Kovacevich warns that the government’s spending “is totally out of the control.”
And that, if both major political parties don’t become serious about overspending means, “we will pass on this debt to our grandchildren,” according to Kovacevich.
The government’s official debt number is some $17 trillion, but numerous debt experts, such as David Walker, former Comptroller General of the United States, have noted the true figure, when counting all government obligations for programs such as Social Security and Medicare that are put off budget, is actually several times that. But an economics professor who has studied the issue says Walker is understating the debt.
“I would say the number is $222 trillion,” according to Laurence Kotlikoff, a professor of economics at Boston University who has written several books on the debt problems of the government. Kotlikoff argues that governments both right and left over the past 60 years have been fudging the figures through confusing economic terms.
So for generations, he argues, the government has been overspending and printing too much money to back up promises made to the old at the expense of future generations.
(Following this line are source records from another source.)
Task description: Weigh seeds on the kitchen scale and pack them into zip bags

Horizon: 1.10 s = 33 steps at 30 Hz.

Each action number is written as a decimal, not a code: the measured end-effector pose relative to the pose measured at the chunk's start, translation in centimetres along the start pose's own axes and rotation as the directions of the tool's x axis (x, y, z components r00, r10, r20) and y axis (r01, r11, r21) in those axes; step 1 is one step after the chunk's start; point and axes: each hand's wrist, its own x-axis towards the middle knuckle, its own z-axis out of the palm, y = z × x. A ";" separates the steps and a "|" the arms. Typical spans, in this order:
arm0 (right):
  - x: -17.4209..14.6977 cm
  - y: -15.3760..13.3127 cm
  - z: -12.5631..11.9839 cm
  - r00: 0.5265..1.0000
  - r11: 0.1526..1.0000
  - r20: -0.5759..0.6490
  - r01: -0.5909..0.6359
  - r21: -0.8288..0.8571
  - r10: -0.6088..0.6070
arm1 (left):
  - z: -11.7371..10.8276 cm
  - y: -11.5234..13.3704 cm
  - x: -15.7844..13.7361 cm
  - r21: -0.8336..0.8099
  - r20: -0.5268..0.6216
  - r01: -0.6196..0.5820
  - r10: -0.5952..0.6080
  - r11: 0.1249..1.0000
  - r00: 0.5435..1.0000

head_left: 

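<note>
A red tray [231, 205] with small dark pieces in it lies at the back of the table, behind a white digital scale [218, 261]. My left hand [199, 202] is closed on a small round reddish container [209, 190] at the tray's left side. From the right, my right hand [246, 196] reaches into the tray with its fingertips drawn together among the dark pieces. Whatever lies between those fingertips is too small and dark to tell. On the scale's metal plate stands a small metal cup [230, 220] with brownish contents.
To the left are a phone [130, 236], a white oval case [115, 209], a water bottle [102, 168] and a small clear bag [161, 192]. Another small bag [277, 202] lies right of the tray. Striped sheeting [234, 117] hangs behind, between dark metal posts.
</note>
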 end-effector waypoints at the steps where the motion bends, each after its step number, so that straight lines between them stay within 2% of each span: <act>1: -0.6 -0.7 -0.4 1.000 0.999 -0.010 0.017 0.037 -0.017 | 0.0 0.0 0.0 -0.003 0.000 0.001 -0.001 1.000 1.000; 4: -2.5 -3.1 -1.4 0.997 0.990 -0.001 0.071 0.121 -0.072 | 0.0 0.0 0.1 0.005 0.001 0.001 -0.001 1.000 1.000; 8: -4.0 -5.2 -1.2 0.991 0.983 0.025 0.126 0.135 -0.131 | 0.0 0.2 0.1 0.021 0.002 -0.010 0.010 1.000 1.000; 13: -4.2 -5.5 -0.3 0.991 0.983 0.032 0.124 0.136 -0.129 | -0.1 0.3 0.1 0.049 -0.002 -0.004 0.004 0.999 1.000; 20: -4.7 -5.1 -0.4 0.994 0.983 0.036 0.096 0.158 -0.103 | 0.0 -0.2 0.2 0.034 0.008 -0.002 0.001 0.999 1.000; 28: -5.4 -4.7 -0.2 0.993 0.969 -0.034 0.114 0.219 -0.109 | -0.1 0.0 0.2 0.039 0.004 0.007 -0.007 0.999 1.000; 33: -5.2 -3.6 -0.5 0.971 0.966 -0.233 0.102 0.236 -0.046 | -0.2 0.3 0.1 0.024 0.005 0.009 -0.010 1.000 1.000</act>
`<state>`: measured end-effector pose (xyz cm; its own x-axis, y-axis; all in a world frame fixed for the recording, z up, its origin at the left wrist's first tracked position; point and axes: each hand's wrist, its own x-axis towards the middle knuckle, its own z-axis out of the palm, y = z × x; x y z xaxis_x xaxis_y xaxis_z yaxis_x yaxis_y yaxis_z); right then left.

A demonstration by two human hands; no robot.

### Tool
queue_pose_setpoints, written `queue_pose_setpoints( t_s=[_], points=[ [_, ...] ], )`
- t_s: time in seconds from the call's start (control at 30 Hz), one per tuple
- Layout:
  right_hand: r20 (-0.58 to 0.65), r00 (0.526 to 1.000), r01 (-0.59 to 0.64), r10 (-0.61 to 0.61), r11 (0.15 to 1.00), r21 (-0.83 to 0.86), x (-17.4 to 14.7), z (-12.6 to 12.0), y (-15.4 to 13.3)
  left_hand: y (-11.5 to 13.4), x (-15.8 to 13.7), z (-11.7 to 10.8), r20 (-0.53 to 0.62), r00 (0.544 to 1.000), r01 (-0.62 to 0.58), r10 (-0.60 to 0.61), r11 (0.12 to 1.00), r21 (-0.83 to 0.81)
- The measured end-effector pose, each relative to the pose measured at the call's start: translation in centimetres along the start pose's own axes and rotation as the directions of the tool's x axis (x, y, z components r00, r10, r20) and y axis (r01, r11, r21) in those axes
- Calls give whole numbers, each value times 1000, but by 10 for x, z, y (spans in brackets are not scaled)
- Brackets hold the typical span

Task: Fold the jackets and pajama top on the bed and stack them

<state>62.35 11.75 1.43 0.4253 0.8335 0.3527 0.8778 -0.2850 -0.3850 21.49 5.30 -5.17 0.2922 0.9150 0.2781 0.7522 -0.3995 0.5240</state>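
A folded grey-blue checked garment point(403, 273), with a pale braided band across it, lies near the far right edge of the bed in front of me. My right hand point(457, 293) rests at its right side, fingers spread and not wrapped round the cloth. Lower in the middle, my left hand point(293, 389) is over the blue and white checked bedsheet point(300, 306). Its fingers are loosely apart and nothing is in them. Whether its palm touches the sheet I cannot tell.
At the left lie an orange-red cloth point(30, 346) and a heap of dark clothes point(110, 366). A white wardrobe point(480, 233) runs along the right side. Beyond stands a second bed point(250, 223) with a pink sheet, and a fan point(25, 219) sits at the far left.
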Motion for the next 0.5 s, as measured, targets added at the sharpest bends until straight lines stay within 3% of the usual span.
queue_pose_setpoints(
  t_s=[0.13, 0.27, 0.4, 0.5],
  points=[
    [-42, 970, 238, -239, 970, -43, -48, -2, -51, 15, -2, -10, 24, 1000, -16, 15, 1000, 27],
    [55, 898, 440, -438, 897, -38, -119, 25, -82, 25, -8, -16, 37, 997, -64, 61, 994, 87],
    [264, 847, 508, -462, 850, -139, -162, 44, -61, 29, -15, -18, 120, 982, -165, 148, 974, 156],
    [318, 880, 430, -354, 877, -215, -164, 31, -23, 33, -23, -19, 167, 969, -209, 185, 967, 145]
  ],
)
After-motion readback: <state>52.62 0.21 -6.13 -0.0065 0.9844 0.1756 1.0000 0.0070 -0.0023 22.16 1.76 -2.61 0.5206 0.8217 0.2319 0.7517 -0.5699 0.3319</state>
But the future is now, he warns.
Kotlikoff said both the fiscal cliff and sequester talks are “economically meaningless.” He added that the government has not taken any serious measures to reduce spending.
“And that means we are fiscally abusing our children,” he contends. He also believes that, because the government is afraid of deflation—-the systematic drop of prices—-it will ultimately pay off a generation of retiring baby boomers in dollars that will be worth less and less owing to inflation.
But many baby boomers seem to be following the spending practices of their government.
At the same time, the government has been running up huge amounts of debt, the long-term trend among American households has been about the same. Over a 65-year period between 1946-2011, the ratio of household debt to disposable personal income, the red ink we run up compared to our ability to pay it, rose from some 20 percent in 1946 to a bit above 120 percent, according to Federal Reserve Board numbers. That means the average household’s income today is about 20 percent less than its household debt numbers.